Chain of kind acts filling the halls at Dobbs and all district campuses

Fri, May 16 2008

By Leslie Gibson
Herald-Banner Staff

With acts of kindness, Rockwall elementary students are making history.
They are the nation’s first elementary students in KC Clubs, which promote kindness and compassion at their campuses. It makes them feel good, students said, to be kind.
Rockwall elementary school counselors created the program over the summer, (See story below) after learning of the Rachel’s Challenge program designed for secondary students, in which Rockwall high schools participate.
The 175-plus students in district elementaries meet regularly at their schools to perform acts of kindness as a group, and remind each other how special an individual act of kindness is.
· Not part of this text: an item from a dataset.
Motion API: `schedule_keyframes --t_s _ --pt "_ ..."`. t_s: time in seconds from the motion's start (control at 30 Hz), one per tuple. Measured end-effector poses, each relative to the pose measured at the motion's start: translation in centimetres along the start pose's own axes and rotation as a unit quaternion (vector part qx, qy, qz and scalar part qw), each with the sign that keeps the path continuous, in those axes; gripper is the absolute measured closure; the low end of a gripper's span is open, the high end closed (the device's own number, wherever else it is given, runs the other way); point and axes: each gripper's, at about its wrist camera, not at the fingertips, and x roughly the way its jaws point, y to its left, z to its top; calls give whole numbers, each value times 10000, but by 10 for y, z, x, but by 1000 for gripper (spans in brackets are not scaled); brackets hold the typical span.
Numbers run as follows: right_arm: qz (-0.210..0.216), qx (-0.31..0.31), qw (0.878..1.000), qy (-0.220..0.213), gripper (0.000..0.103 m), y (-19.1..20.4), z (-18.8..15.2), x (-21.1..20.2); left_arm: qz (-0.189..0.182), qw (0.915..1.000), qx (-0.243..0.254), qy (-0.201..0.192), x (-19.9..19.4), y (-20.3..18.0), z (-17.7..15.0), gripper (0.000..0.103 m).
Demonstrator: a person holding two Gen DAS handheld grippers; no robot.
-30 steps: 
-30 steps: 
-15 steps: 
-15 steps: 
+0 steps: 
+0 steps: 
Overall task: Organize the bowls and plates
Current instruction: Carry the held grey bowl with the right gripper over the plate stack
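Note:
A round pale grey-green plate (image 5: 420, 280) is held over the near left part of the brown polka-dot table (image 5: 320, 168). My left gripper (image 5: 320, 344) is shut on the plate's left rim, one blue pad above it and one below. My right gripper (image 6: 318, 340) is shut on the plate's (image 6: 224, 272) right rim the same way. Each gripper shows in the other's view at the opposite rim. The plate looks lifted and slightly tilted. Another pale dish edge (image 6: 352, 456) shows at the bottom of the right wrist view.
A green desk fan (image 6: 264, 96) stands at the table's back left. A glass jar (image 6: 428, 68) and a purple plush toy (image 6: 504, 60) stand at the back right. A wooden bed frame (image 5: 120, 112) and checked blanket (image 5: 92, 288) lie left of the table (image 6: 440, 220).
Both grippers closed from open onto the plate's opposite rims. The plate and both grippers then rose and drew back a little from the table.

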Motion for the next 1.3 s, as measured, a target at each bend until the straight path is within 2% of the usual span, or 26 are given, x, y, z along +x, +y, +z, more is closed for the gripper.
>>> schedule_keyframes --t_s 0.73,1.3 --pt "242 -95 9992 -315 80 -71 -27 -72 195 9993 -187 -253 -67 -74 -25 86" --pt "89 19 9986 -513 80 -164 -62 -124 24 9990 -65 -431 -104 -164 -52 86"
At Dobbs, the KC Club met recently to talk about what the club means.
“It feels good to know you are helping people in your community,” said Ana Fajaudo.
“I love being kind to others; it makes other people feel good and not be sad,” said Savannah Phillips. “My buddy Ana cheers me up.”
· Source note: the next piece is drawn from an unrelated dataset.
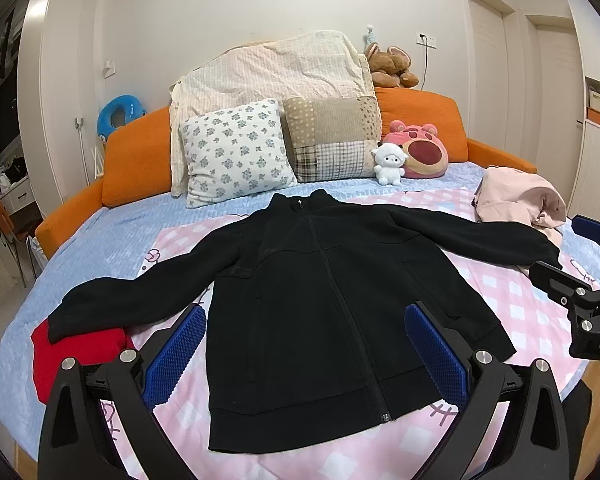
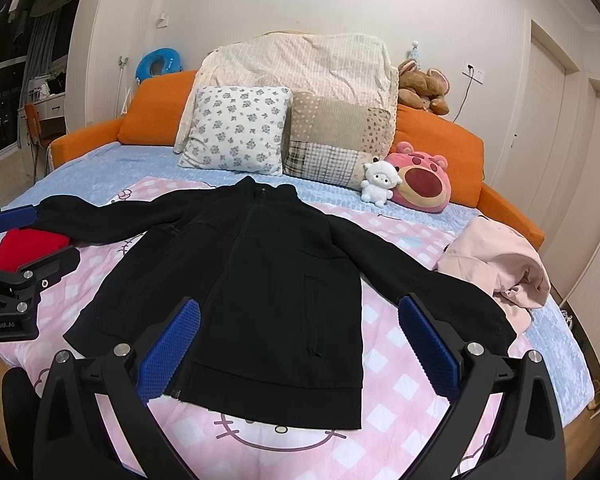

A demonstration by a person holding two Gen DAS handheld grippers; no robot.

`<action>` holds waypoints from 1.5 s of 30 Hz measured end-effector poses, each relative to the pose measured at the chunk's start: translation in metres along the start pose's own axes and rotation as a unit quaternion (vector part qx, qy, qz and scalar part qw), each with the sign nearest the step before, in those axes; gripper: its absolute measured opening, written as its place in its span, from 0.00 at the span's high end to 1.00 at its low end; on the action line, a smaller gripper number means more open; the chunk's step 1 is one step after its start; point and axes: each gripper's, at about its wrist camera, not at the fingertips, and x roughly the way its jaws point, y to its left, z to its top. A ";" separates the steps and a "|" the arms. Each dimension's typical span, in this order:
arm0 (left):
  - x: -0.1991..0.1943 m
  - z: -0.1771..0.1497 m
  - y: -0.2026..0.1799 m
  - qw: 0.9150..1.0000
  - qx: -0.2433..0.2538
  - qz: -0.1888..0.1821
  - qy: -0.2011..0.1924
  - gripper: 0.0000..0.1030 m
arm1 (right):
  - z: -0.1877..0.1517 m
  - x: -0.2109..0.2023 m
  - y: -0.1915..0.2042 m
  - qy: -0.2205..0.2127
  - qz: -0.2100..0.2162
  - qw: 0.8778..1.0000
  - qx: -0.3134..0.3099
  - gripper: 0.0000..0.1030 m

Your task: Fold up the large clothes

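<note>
A black zip jacket (image 1: 312, 312) lies flat, front up, on the pink checked blanket (image 1: 520, 312), both sleeves spread out to the sides. It also shows in the right wrist view (image 2: 260, 280). My left gripper (image 1: 306, 354) is open and empty, hovering above the jacket's hem, with blue pads (image 1: 176, 356) wide apart. My right gripper (image 2: 298, 350) is open and empty above the hem's right part. The right gripper shows at the right edge of the left wrist view (image 1: 572, 264); the left gripper shows at the left edge of the right wrist view (image 2: 24, 240).
A red garment (image 1: 80, 348) lies under the left sleeve end. A pink garment (image 1: 516, 200) is bunched by the right sleeve. Pillows (image 1: 236, 152), plush toys (image 1: 420, 154) and an orange headboard (image 1: 136, 160) stand at the bed's far end.
</note>
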 end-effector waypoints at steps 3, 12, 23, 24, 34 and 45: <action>0.000 0.000 0.000 1.000 0.000 0.000 0.000 0.02 | 0.000 -0.001 0.000 -0.001 0.000 1.000 -0.001 0.04; -0.001 -0.001 0.003 1.000 0.000 0.001 0.000 0.02 | 0.001 -0.002 0.003 -0.001 0.001 1.000 -0.004 0.04; -0.002 -0.003 0.008 1.000 -0.001 0.002 0.002 0.02 | 0.002 -0.001 0.003 -0.001 0.002 1.000 -0.005 0.04; -0.002 -0.003 0.008 1.000 -0.001 0.001 0.002 0.02 | 0.002 -0.001 0.002 -0.002 0.001 1.000 -0.004 0.04; 0.025 0.017 -0.007 1.000 0.025 -0.003 0.016 0.02 | -0.002 0.018 -0.032 0.007 -0.036 0.999 0.006 0.04; 0.085 0.040 -0.072 0.997 0.052 -0.025 0.046 0.02 | -0.029 0.072 -0.175 0.026 -0.075 0.993 0.091 0.05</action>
She and Ana and the other Dobbs students showed Valentine cards they had made for hospitalized children.
Kate Homs explained “We are making cards for people in the hospital; for kids with cancer and they don’t get to go to school and have the parties.”
On the home front, the club members help clean in the cafeteria, they said. Ty Hammond and Homs babysit teachers’ children after school.
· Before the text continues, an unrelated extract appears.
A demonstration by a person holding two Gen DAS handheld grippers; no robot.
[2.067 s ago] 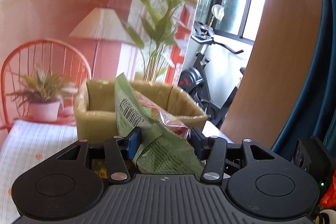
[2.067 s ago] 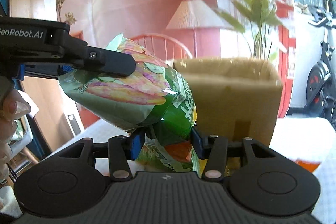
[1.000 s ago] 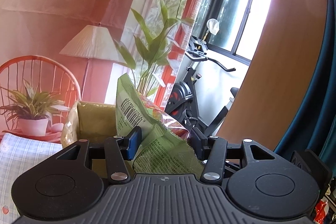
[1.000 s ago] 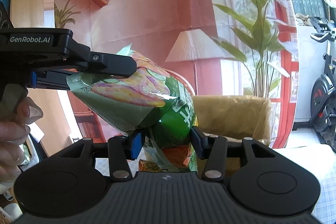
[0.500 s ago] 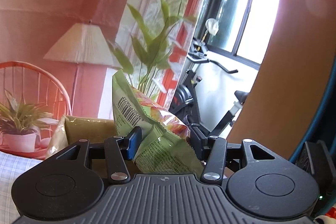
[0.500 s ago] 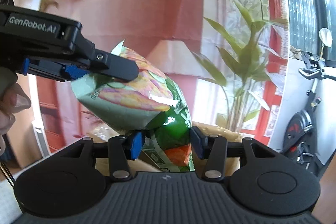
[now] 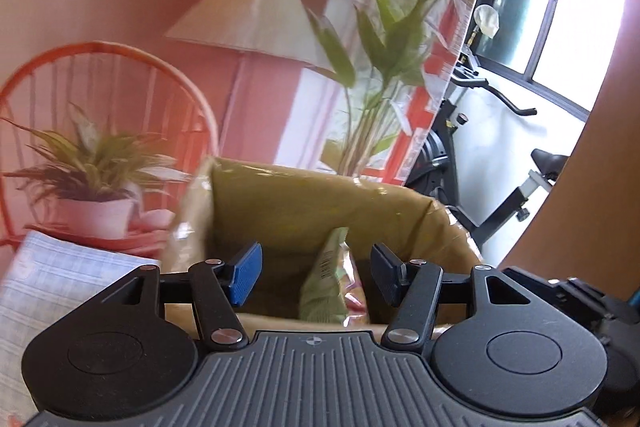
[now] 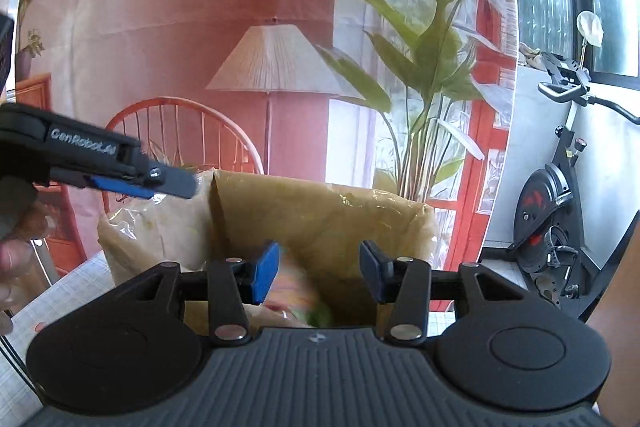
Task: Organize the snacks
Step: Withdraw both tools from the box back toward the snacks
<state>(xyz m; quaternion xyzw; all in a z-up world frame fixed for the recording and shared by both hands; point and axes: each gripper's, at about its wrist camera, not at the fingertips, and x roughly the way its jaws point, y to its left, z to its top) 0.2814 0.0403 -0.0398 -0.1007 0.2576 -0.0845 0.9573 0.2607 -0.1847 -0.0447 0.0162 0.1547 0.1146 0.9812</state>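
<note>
1. A left gripper (image 7: 314, 273) is held above an open cardboard box (image 7: 304, 195). Its jaws are spread wide apart, with blue pads, and grip nothing.
2. A green snack bag (image 7: 324, 287) stands on end inside the box, seen between the spread jaws in the left wrist view but touching neither of them. A barcode shows on its upper edge.
3. A right gripper (image 8: 316, 271) is also held above the same box (image 8: 320, 211). Its jaws are wide open too, and empty.
4. In the right wrist view the snack bag (image 8: 296, 297) appears as a blurred patch of green and orange, low inside the box and just beyond the gripper body.
5. The left gripper (image 8: 140, 183) shows from the side in the right wrist view, at the left, above the box's left wall, which looks shiny with tape.
6. The box stands on a tabletop (image 7: 68, 279) covered with a pale checked cloth.
7. Behind the box are a red round-backed chair (image 7: 108, 63), a potted plant (image 7: 92, 179), a floor lamp with a pale shade (image 8: 276, 63), a tall leafy plant (image 8: 432, 67) and an exercise bike (image 8: 556, 195) near a window.
</note>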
Hammond and his mother, he said, started Tuba-Gram. For a birthday student, Hammond plays “Happy Birthday” on the tuba as classmates sing along.
“I’m very grateful for the things we do,” said Madison Owen, sixth grader, who just started at Dobbs in late January. “My dad was in the military and we moved a lot.”
“I’ve met lots of new friends in the club,” Madison added saying she has also taken new students “under her wing” before, and will do it again at Dobbs.
Kindness, they agreed is expressed in many ways.
“Doing the unexpected that helps others, not just playing ’cause you’ve done it millions of times,” Juila D’Alessio said.
Picking up a dropped pencil box for someone is an example of an act which, if noticed by the teacher or another student, gets written onto a strip of paper, which then becomes another link in the paper-ring kindness chain stretching down the hall and in the classrooms of the Dobbs campus.
“If someone is being mean to someone, you go over and stand up for them,” said Megan Kelly. When KC Club members hear gossip, they try to stop it.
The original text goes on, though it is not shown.